She nodded and they started running again, moving until they had reached the Bug. “They’re going to see the lights.”

“Don’t need them.” The security lights around gave just enough that he could make it without the headlights. They’d have to move slow, but they shouldn’t have been trying to peel out of there with the cops around the corner, anyway. That was how you drew attention. The peeling would come once they were a safe distance away.

She covered one of his hands with her own, nervous, and he let go of the steering wheel to lace their fingers together. “It’s gonna be okay,” he told her. “I promise.”

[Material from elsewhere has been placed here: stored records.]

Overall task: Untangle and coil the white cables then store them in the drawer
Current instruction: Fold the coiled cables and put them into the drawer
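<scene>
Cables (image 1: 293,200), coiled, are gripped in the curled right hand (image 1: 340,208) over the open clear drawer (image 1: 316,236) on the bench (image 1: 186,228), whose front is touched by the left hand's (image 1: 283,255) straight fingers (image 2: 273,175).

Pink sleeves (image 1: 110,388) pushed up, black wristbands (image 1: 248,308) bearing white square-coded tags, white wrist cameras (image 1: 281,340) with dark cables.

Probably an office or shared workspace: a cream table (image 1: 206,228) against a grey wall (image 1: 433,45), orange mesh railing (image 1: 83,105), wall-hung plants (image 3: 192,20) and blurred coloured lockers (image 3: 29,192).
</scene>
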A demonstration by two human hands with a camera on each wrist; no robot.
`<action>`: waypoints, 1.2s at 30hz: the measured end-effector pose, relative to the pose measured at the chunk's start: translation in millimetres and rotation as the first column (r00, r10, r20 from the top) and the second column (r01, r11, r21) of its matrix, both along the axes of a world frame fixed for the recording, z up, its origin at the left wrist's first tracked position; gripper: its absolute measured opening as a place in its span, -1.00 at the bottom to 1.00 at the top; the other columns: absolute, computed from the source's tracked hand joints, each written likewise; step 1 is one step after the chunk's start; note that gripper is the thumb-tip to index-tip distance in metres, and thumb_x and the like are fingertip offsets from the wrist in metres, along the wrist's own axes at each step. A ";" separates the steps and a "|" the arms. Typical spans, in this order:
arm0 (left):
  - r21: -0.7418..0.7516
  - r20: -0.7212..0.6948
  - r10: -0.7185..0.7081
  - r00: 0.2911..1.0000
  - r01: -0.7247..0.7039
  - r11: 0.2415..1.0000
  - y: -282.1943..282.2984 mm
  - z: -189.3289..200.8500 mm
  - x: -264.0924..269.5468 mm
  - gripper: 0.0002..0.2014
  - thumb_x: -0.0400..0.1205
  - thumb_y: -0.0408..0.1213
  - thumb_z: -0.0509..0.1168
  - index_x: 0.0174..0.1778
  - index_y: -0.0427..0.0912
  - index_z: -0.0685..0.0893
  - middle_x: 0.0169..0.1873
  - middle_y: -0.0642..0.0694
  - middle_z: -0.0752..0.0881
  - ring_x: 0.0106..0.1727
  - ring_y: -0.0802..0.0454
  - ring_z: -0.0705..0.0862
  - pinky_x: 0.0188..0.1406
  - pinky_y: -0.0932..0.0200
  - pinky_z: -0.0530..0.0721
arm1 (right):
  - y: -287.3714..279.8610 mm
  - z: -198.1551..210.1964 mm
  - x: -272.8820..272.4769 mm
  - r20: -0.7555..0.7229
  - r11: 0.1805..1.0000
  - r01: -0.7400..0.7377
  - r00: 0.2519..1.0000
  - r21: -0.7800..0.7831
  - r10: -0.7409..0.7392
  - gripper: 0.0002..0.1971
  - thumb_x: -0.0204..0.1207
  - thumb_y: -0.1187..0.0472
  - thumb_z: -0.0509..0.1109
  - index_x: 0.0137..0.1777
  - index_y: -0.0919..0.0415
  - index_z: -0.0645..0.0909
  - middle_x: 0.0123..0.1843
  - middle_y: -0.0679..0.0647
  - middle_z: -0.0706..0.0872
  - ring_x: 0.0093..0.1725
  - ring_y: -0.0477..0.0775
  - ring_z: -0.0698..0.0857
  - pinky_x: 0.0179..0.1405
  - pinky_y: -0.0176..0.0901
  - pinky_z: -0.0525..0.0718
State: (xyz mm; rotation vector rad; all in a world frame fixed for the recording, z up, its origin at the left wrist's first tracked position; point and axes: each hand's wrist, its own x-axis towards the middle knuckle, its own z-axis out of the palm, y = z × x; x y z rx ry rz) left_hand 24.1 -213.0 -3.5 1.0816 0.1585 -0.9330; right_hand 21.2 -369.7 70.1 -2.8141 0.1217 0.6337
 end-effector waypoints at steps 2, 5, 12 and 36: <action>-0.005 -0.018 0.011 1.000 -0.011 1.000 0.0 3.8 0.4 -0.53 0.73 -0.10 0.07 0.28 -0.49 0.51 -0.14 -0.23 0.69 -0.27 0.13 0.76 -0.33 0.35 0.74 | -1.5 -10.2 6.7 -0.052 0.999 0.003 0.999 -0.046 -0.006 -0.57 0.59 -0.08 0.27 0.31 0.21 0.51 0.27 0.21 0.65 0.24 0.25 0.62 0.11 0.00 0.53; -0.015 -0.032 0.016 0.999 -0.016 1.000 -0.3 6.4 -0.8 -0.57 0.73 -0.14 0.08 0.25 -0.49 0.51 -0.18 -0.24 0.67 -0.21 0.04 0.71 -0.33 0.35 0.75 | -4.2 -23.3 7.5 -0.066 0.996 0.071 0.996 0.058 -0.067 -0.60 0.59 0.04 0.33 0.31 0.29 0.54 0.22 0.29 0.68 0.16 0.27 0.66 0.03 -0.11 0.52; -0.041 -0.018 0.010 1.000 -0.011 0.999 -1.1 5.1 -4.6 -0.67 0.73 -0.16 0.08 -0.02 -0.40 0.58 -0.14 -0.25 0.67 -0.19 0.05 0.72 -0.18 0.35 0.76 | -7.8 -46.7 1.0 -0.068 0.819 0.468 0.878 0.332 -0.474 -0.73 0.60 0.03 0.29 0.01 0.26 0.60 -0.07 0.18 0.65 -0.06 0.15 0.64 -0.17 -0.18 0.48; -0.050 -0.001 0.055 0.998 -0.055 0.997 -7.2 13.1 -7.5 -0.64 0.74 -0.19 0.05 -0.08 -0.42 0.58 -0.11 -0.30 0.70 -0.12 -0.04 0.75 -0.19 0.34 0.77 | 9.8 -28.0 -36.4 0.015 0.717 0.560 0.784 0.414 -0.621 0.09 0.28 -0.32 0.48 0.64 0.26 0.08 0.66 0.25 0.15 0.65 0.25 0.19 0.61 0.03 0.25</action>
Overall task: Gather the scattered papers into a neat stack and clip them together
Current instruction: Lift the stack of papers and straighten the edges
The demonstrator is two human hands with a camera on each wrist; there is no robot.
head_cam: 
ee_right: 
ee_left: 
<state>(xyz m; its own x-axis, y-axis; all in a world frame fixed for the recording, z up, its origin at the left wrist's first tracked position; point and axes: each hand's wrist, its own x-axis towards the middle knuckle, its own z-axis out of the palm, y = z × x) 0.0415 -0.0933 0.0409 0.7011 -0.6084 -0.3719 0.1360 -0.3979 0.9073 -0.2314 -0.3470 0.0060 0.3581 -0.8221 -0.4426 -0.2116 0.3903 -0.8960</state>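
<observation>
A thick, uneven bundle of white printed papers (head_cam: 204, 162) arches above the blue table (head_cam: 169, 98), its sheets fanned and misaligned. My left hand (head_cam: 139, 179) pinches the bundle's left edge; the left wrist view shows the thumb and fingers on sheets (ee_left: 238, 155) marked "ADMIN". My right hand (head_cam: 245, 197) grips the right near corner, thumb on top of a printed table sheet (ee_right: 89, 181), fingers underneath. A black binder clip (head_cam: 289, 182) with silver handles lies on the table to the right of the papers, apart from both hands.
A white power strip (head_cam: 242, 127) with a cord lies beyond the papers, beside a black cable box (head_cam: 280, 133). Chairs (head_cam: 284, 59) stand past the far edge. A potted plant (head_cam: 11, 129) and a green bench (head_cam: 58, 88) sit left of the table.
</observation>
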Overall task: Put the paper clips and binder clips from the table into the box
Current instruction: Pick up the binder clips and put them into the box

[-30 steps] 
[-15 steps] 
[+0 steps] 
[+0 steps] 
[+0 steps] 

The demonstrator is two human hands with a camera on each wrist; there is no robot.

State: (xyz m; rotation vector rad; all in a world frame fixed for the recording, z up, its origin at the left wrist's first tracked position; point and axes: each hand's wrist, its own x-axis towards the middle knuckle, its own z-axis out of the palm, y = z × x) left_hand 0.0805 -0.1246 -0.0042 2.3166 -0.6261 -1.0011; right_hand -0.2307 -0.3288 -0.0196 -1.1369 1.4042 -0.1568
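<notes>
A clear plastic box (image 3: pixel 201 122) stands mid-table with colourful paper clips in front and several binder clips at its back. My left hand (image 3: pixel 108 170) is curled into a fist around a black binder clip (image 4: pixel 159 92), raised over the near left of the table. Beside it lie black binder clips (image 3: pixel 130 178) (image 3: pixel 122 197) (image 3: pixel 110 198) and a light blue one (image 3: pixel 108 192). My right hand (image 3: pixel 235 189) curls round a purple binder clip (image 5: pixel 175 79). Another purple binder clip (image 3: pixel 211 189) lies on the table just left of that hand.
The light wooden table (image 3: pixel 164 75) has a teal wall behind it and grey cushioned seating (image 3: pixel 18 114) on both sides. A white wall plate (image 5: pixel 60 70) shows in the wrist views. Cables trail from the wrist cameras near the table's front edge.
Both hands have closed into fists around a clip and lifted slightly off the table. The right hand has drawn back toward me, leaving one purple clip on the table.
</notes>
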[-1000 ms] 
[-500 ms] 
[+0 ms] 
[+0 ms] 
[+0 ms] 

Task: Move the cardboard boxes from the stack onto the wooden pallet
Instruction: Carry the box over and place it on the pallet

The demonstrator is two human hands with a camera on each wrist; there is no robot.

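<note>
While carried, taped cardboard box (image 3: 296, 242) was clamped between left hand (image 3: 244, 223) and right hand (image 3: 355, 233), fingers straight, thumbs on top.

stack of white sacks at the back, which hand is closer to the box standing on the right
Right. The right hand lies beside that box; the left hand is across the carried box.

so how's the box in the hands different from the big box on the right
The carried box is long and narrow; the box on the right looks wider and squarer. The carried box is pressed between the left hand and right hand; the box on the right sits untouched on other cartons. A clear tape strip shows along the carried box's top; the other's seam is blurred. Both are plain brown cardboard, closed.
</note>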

They drove for hours. Out of Portland. Out of Oregon. His gut lead him east instead of north, leading them through Idaho and into Wyoming line before he finally pulled over at a motel. It wasn’t any prettier than the other ones they’d stayed in since they’d met, but it would do. Emma had been sleeping for most of the drive and exhaustion was setting in too much for him to go any farther. They’d get back on the road the next morning and he could only hope she’d still be with him for it.

He leaned over to kiss her head. “Em, wake up.”

She groaned, glasses askew as she peeked her eyes open. “Where are we?”

“Wyoming. I’m gonna go get us a room.” He’d pay for it. Get them a room the legit way for once, because he wasn’t about to risk pulling something in an unfamiliar state. “Get our bags?”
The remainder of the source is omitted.